WHAT ARE THE MAJOR THEMES IN "A & P" by John Updike?

Expert Answers
mdelmuro eNotes educator| Certified Educator

John Updike often wrote about adolescent and young adult male minds (See: Rabbit series). They often act rashly with their sexual urges and drives, pushing them to make unwise decisions. This folly of youth plagues the 19-year-old narrator, Sammy, who decides to be an "unsuspected hero" to three young women wearing their bathing suits into the store where he works.

When these three girls wearing bathing suits walk into Sammy's store, he diverts all of his attention to them, particularly the one in the "plaid green two-piece ... a chunky kid, with a good tan and a sweet broad soft-looking can with those two crescents of white just under it, where the sun never seems to hit, at the top of the backs of her legs." He watches her and the one he calls "Queenie" as they make their way around the store scantily clad. His narration suggests he believes everyone else in the store is watching them the same way, but this is somewhat ambiguous due to the narrator's unreliability. What is for sure though, is that Lengel, the store manager, sees the girls and tells them, "[T]his isn't the beach." Outraged with his boss, Sammy quits.

Ultimately, Sammy's decision proved foolhardy as he walked outside the store and sees no one "but some young married screaming with her children." The girls are gone. Why would they wait for Sammy? He didn't talk to them even as he rang up their groceries. As Sammy stood out in the empty parking lot looking back at his former boss at his former register, this foolhardy decision seems to strike him as his "stomach kind of fell as I felt how hard the world was going to be to me hereafter." This final line does not seem to be referring to the immediate problems of his loss of money, but of something larger, an unstated character flaw he sees in himself.

Doug Stuva eNotes educator| Certified Educator

The previous commentators seem to view Sammy in a negative light and come down on the side of society.  I see the story a little differently. 

To me, Sammy is the only character in the story that shows any individuality, and this is not a bad thing.  The idea isn't that you better do as society tells you or there will be consequences--like a warning.  The idea is that social norms are arbitrary and anyone with any brains or individuality has trouble going along with them.

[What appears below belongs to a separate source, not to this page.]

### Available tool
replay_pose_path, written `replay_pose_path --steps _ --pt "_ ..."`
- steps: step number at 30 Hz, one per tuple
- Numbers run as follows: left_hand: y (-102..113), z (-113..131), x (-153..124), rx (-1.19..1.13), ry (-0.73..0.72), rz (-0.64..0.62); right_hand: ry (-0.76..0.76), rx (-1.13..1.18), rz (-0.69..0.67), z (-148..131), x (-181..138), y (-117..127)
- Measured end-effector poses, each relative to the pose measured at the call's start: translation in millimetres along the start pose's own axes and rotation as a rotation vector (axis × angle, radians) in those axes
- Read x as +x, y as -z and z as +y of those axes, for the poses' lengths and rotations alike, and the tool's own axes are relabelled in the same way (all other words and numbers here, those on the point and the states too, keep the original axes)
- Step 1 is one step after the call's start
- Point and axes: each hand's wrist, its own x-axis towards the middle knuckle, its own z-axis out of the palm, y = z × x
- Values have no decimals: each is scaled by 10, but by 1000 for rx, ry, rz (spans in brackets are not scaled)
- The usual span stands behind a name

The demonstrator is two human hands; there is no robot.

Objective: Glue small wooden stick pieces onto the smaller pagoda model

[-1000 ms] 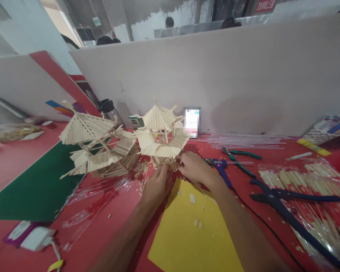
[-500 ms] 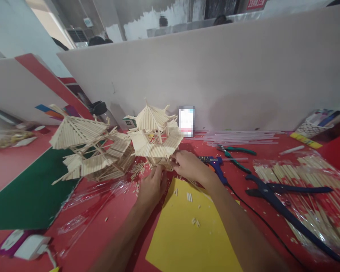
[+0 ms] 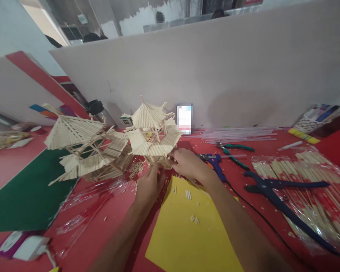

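A two-tiered pavilion model (image 3: 154, 147) built of thin wooden sticks stands upright in the middle, in front of the grey partition. At the front of its base, my left hand (image 3: 150, 183) grips the lower edge with bent fingers. My right hand (image 3: 188, 162) closes on the right side of the same base, its fingertips partly hidden under the lower roof. Whether a small stick is also between the fingers I cannot tell. A larger stick pavilion (image 3: 85, 151) stands close by on the left. Below my hands lies a yellow sheet (image 3: 184, 238) with several short cut sticks (image 3: 188, 194).
Right of my hand lie a blue glue gun (image 3: 215, 164), green-handled pliers (image 3: 235, 156) and large dark cutters (image 3: 286, 200). Bagged sticks (image 3: 308, 177) fill the far right. A lit phone (image 3: 184, 120) leans on the partition (image 3: 229, 68). A white charger (image 3: 31, 247) sits front left.
The whole view has shifted slightly, so things appear a little further left and higher. Both hands keep their places at the small pavilion's base.
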Motion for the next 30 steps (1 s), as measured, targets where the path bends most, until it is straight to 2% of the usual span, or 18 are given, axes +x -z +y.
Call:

The societal norms are shallow and inflexible, and only sheep follow them.    

The individuality Sammy shows is positive, not negative, and the choice he makes a good one, not a bad. 

The future Sammy faces at the end of the story is one of constantly bumping up against asinine social norms.

pohnpei397 eNotes educator| Certified Educator

In my opinion, the main theme of this short story is individualism.  It is a story about what happens when people try to do "their own thing" rather than doing what society expects them to do.

In this story, the three girls are, to some extent, doing their own thing.  Queenie has gotten them to go to the store in their bathing suits, which was completely unacceptable at the time.  They pay for this by being humiliated by the manager.

Sammy also tries to be an individual.  In his case, he tries to stand up for the girls against his boss.  He, too, pays for his choice by losing his job and having nothing to show for it.

So I think the theme is that in our society, you have to do what is expected or pay the price.

bullgatortail eNotes educator| Certified Educator

Another major theme of John Updike's short story, "A&P", is that of individual choice and the eventual consequences of the action. Most of the characters in the story have choices to make. Sammy, the cashier who narrates the story, makes the decision to quit his job at the A&P after his boss is rude to a customer. Mr. Lengel, the manager, decides to warn the young female customer about her skimpy attire. The teen, "Queenie," has to decide how to respond after Lengel's warning. Their decisions all have consequences, especially Sammy's, who must now face the rest of the summer (and perhaps longer) without employment and with an uncertain future.